#### Summary
This PR redesigns the IO threading communication model, replacing the
inefficient client-list polling approach with a high-performance,
lock-free queue architecture. This change improves throughput by
**8–17%** across various workloads and lays the groundwork for
offloading command execution to IO threads in following PRs.
### Performance Comparison: Unstable vs New IO Queues
| Type | Operation | Unstable Branch (M TPS) | New IO Queues (M TPS)|
Difference (%) |
| :--- | :--- | :--- | :--- | :--- |
| **CME**<sup>1</sup> | SET | 1.02 | 1.19 | **+16.67%** |
| **CME** | GET | 1.30 | 1.47 | **+13.08%** |
| **CMD**<sup>2</sup> | SET | 1.15 | 1.35 | **+17.39%** |
| **CMD** | GET | 1.52 | 1.64 | **+7.89%** |
<sup>1</sup> Amazon terminology for cluster mode
<sup>2</sup> Amazon termonology for standalone mode, i.e. config
`cluster-enabled no`
- Test Configuration: 8 IO threads • 400 clients • 512-byte values • 3M
keys
#### Motivation
The previous IO model had several limitations that created performance
bottlenecks:
* **Inefficient Polling:** The main thread lacks a direct notification
mechanism for completed work. Instead, it must constantly iterate
through a list of all pending clients to check their state, wasting
significant CPU cycles.
* **Manual Load Balancing:** Jobs are assigned to specific threads
upfront. This requires the main thread to predict which thread to use,
often leaving some threads idle while others are overloaded.
* **Static Scaling:** Thread activation relies on a fixed heuristic
(e.g., 1 thread per 2 events).

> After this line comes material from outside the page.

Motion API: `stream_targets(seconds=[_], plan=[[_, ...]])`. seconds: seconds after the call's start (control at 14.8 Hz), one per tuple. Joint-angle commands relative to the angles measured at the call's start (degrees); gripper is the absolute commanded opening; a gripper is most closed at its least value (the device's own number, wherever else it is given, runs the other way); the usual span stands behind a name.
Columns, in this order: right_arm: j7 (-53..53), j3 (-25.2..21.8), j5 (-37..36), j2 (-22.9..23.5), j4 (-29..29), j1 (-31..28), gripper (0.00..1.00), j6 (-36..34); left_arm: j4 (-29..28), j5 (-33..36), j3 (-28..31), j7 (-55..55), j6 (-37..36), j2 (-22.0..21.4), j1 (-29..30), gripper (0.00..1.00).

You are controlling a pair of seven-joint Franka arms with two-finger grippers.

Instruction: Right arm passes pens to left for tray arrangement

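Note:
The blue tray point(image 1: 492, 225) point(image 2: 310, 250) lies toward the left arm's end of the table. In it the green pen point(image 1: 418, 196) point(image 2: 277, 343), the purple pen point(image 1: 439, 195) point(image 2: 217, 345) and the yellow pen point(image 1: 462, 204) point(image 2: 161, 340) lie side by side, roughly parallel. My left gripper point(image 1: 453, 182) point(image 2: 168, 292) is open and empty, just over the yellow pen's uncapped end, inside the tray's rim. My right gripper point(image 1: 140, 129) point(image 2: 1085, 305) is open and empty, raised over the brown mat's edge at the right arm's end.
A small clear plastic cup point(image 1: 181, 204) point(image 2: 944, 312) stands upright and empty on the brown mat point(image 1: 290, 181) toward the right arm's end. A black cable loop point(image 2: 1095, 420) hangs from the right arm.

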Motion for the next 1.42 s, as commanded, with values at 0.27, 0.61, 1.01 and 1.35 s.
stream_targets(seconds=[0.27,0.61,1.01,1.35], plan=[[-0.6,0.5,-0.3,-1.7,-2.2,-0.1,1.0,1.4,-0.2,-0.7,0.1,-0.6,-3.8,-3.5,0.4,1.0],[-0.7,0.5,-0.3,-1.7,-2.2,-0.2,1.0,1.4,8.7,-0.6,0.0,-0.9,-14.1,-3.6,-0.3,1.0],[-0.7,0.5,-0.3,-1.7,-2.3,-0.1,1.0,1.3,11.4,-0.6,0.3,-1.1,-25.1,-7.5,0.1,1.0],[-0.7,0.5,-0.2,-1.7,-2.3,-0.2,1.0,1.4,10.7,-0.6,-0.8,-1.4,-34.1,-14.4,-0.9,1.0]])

This approach fails to adapt to varying
workloads, such as TLS connections or differing read/write sizes.
### The Solution
To address these inefficiencies, this PR replaces the single SPSC queue
used currently with three specialized queues to handle communication and
load balancing more effectively.
#### 1. Main > IO: Shared Queue (Single Producer Multi Consumer)
Single queue from the main-thread to IO threads.
* **Automatic Load Balancing:** All threads pull from the same source.
Busy threads take less work, and idle threads take more, so we don't
need to manually select a thread.
* **Adaptive Scaling:** We now use the queue depth to decide when to add
or remove threads. If the queue is full, we scale up; if it's empty, we
scale down.
* *Ignition:* To get things started before the queue fills up, we
monitor the main thread's CPU. If usage goes over 30%, we wake up the
first IO thread.
* **Implementation:** To prevent contention among consumers, each item
in the ring buffer is padded to reside in its own cache line. Sequence
numbers are utilized to indicate whether a cell is empty or populated,
allowing threads to safely claim work.
#### 2. IO > Main: The Response Channel (MPSC Queue)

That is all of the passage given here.